However, this trend took a weird turn with the 2016 CCES. Unlike the typical overrepresentation of individuals who voted in the CCES, the 2016 version seems to have an underrepresentation of voters. The below graph shows this at the state level, plotting actual voter eligible population (VEP) turnout on the x-axis against CCES vote validated turnout on the y-axis. The closer that the points (states) fall on the 45-degree line, the closer CCES vote validated turnout approximates actual turnout at the state level.

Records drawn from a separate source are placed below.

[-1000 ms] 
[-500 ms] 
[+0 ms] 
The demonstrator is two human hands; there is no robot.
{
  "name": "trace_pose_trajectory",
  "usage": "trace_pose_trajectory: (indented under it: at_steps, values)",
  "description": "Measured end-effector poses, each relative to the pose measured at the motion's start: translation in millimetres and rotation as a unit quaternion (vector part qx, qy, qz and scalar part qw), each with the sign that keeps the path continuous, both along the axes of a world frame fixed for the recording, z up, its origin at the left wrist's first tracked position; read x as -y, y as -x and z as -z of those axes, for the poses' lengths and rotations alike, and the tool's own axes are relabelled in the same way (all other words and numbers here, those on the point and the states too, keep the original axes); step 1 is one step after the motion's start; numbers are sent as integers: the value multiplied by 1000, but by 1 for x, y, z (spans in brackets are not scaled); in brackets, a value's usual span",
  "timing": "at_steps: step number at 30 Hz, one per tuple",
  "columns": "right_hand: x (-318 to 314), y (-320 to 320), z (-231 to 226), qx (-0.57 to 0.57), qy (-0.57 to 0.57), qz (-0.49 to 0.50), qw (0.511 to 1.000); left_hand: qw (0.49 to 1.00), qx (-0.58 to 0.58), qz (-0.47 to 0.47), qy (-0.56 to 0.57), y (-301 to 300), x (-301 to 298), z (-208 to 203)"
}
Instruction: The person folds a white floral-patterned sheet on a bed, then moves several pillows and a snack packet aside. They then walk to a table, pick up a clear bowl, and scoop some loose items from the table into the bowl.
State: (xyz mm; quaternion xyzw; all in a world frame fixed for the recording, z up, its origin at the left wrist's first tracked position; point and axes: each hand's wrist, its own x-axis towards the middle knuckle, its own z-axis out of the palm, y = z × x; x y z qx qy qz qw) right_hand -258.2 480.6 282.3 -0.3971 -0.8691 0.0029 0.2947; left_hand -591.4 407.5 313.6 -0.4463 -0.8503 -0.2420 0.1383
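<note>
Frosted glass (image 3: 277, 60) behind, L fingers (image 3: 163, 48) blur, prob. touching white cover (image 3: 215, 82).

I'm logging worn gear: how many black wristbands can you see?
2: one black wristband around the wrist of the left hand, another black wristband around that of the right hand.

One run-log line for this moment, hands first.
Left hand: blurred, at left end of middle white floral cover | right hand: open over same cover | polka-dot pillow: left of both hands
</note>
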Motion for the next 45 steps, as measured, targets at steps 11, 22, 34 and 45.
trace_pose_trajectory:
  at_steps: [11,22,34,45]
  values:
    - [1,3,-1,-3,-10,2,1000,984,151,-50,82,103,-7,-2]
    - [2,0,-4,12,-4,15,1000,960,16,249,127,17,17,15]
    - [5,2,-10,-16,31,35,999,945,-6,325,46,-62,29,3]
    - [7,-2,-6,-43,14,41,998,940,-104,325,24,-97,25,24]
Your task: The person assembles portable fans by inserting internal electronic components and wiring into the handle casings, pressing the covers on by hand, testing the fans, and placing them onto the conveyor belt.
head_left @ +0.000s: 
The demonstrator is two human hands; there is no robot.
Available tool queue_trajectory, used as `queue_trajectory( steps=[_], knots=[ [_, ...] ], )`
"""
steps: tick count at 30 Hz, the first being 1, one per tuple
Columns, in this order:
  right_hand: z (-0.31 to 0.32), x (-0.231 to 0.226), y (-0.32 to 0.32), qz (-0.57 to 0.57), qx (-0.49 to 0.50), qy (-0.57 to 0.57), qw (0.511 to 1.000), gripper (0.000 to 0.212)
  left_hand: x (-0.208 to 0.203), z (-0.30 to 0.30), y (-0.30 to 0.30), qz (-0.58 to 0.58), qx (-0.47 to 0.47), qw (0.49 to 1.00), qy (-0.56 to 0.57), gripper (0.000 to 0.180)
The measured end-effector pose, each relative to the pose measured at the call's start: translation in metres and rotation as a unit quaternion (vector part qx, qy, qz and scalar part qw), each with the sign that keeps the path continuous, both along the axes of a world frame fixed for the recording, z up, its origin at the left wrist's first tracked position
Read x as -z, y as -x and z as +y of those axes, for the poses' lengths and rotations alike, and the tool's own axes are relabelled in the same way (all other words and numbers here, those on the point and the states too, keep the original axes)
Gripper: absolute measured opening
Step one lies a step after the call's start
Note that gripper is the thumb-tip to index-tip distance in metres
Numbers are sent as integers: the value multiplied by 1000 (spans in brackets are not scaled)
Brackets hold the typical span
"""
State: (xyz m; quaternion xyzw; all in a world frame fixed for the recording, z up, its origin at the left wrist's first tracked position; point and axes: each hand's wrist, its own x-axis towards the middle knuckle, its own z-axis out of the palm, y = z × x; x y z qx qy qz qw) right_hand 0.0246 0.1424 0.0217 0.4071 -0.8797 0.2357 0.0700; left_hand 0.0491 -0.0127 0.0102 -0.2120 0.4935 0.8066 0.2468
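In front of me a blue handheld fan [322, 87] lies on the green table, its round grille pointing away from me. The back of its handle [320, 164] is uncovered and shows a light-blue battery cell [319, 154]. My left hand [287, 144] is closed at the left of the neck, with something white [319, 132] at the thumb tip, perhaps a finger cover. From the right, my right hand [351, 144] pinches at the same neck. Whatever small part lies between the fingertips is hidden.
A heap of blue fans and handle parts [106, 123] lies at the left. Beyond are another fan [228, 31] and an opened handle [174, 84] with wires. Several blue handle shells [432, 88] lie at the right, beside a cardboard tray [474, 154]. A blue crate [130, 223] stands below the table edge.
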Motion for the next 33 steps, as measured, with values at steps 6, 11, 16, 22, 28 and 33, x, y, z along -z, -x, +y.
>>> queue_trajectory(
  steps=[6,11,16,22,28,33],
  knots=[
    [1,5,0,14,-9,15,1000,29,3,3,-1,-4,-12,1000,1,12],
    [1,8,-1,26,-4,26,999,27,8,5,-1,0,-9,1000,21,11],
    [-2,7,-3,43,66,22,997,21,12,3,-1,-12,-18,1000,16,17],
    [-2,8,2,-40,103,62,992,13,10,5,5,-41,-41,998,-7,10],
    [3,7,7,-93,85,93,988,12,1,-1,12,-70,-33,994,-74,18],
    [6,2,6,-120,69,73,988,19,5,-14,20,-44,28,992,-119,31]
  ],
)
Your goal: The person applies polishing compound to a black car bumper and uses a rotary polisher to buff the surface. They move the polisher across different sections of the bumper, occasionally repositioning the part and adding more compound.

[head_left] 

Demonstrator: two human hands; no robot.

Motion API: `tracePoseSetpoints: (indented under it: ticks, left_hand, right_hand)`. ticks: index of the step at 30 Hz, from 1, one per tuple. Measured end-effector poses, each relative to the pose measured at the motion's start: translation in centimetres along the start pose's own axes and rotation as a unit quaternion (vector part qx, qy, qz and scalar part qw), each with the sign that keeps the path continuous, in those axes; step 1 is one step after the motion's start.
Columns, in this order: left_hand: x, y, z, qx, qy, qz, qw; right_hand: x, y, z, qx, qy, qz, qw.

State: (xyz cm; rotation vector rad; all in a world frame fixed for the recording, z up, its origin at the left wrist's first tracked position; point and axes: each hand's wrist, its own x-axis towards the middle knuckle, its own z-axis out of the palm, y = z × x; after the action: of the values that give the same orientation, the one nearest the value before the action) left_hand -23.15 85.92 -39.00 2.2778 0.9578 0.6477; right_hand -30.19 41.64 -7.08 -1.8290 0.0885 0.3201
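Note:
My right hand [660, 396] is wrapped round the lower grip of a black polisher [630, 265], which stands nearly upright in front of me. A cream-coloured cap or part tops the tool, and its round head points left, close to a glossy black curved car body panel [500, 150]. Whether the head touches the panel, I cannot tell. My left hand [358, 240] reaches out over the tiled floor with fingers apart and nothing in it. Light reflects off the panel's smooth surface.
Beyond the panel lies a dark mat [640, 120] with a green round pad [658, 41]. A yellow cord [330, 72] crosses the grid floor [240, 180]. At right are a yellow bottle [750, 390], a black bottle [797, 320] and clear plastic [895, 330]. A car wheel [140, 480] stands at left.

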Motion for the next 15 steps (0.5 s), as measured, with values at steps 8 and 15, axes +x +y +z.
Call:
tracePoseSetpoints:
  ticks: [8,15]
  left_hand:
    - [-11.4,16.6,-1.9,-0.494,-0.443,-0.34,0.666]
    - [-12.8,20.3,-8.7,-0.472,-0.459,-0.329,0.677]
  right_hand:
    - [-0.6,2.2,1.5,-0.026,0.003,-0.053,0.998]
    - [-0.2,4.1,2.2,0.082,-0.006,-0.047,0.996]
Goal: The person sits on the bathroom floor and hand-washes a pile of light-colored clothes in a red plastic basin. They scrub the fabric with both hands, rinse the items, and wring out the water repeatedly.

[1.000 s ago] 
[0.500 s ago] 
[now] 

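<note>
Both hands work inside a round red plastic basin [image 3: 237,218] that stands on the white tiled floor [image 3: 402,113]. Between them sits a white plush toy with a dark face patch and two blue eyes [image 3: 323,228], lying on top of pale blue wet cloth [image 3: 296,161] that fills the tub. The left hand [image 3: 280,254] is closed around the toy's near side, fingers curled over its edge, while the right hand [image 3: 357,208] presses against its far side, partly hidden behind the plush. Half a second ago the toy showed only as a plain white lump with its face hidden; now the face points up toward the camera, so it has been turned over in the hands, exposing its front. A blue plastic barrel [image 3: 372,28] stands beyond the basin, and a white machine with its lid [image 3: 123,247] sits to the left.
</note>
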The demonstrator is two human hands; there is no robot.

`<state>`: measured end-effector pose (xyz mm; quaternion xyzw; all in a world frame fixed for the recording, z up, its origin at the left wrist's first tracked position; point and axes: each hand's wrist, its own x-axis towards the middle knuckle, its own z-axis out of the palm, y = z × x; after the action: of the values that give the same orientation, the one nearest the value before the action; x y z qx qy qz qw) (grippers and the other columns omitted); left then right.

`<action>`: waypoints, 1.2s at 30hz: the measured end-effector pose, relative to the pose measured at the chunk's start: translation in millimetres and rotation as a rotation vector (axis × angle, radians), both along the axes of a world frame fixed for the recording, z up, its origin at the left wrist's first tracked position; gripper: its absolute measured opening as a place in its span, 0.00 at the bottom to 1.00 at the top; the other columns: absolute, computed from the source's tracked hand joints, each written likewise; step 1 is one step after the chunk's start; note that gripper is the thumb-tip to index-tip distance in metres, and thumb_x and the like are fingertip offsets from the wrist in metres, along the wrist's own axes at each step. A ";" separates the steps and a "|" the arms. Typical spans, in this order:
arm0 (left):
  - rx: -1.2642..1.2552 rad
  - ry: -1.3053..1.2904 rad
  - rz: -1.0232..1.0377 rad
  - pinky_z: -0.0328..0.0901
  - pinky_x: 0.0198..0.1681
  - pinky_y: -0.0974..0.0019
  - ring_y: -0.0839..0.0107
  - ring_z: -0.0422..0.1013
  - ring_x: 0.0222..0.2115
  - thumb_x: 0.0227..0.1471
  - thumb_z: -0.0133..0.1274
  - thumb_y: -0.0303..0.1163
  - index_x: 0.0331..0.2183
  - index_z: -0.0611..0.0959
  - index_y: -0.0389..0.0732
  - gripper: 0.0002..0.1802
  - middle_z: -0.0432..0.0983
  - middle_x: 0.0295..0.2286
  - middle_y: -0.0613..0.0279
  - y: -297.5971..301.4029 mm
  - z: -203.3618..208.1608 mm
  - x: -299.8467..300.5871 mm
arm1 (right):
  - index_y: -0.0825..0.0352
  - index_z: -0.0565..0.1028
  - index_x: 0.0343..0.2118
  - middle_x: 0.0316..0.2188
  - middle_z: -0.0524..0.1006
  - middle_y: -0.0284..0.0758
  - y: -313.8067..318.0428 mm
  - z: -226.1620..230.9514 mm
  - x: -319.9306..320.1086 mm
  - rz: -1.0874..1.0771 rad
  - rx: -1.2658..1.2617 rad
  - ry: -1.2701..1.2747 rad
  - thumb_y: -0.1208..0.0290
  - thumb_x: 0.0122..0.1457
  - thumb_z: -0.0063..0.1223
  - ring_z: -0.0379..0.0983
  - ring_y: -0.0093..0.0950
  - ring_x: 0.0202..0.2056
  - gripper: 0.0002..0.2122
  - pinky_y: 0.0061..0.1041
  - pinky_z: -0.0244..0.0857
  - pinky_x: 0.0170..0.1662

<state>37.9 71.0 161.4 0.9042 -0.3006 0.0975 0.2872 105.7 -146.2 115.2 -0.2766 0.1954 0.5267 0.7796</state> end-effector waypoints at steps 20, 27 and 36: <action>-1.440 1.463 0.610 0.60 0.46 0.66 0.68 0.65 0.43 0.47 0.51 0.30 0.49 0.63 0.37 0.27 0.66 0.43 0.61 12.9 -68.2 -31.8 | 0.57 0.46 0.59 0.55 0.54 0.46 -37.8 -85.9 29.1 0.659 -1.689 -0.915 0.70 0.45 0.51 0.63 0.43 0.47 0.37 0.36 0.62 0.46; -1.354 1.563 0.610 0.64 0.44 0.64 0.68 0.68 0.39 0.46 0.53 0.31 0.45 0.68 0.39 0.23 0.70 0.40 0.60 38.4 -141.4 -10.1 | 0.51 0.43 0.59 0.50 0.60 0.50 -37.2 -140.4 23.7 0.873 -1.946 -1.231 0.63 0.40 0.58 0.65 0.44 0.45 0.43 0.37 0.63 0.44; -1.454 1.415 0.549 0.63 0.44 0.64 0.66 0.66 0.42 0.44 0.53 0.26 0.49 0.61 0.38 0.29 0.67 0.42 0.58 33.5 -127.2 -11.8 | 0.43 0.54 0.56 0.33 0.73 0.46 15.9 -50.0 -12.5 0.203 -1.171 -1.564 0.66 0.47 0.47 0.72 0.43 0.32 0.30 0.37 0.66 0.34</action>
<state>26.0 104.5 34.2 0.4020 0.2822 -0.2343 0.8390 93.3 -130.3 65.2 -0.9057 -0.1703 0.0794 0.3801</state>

The line of best fit in red clearly does not follow the 45-degree line, indicating that CCES vote validated turnout estimates are very far off from the truth. For comparison, I did a similar plot but for vote share–state level Democratic two-party vote share in the CCES vs. actual two-party vote share:


This result should suggest that it’s not that state level estimates of political outcomes from the CCES are wholly unreliable. Rather, the problem is more specific to state level turnout in the CCES, which Grimmer et al. 2017 stress. That still doesn’t address the switch from average overrepresentation to underrepresentation of voters from 2012 to 2016 in the CCES. In particular, regarding the first graph above, a set of seven states–at around 60-70 percent actual turnout but at around 25 percent CCES turnout–were very inaccurate. I plot the same relationship but change the points on the graph to state initials to clarify which states make up this group:


CCES turnout estimates in seven Northeastern states–Connecticut, Maine, Massachusetts, New Jersey, New Hampshire, Rhode Island, and Vermont–severely underestimated actual turnout. The below table gives the specific numbers on estimated turnout from the CCES, actual turnout, and deviation of CCES turnout from actual turnout (“error”) across these seven states:


On average, CCES turnout in these states underestimated actual turnout by 38.1 percentage points. It is very unlikely that the CCES just happened to sample many more non-voters in these seven states, which marks one explanation for this peculiar result. Another more likely explanation concerns problems with matching CCES survey respondents to the voter file, as Shiro Kuriwaki suggested to me. This turns out to be the likely source for the egregious error. Catalist, a company that manages a voter file database and which matched respondents from the CCES survey to the voter file, had very low match rates for respondents from Connecticut (40.7 percent match rate), Maine (35.6), Massachusetts (32.2), New Jersey (32.1), New Hampshire (38.2), Rhode Island (37.2), and Vermont (33 percent). The below graph illustrates how this affects turnout estimates:


Catalist match rate (the percentage of survey respondents that were matched to the voter file) is plotted on the x-axis, and the difference in CCES turnout and actual turnout (i.e. error) is plotted on the y-axis. These two variables are very closely linked, and for an obvious reason: the CCES treats respondents that are not matched to the voter file as non-voters. Inaccuracies with turnout estimates in fact reflect inaccuracies with voter file match rate. This weird pattern in 2016 is not about overrepresentation of non-voters in the seven specific states but rather about errors in properly carrying out the matching process in those states. The under-matching issue has received attention from CCES organizers and it appears it will be corrected soon:



What’s still strange is that even after ignoring those error-plagued seven states, you don’t observe the usual overrpresentation in the remaining states without a clear matching problem. Many are close to the 45-degree line (that indicates accurate survey turnout estimates) and fall on either side of the line, with more still under the line–suggesting that in several states, the CCES sampled more non-voters than it should have. The estimates remain close to actual turnout, but I still think this is unusual compared to the known consistent overrepresentation of voters in past CCES surveys (again, see Figure 1 here). Perhaps lower-than-usual voter file match rate–while not to the same degree as in the seven Northeastern states–also contributed to a lower than expected CCES vote validated turnout across many other states. However, it could also be that voter/non-voter CCES nonresponse bias occurred to a smaller degree (and even flipped in direction for some states) in 2016.

Update 2/10/18:

It looks like this issue in the CCES has been fixed and the corrected dataset has been posted to Dataverse.

Update 2/14/18:

I re-did the main part of the analysis above with the updated CCES vote validation data. As the below figure plotting actual turnout against CCES turnout shows, considerable less error results. I calculate “error” as CCES turnout rate minus actual VEP turnout rate. The average error is +0.57 points, ranging from -10.8 (the CCES underestimating turnout) to +10.8 (overestimate), and the half of all states have lie between an error of -3.95 and +5.38.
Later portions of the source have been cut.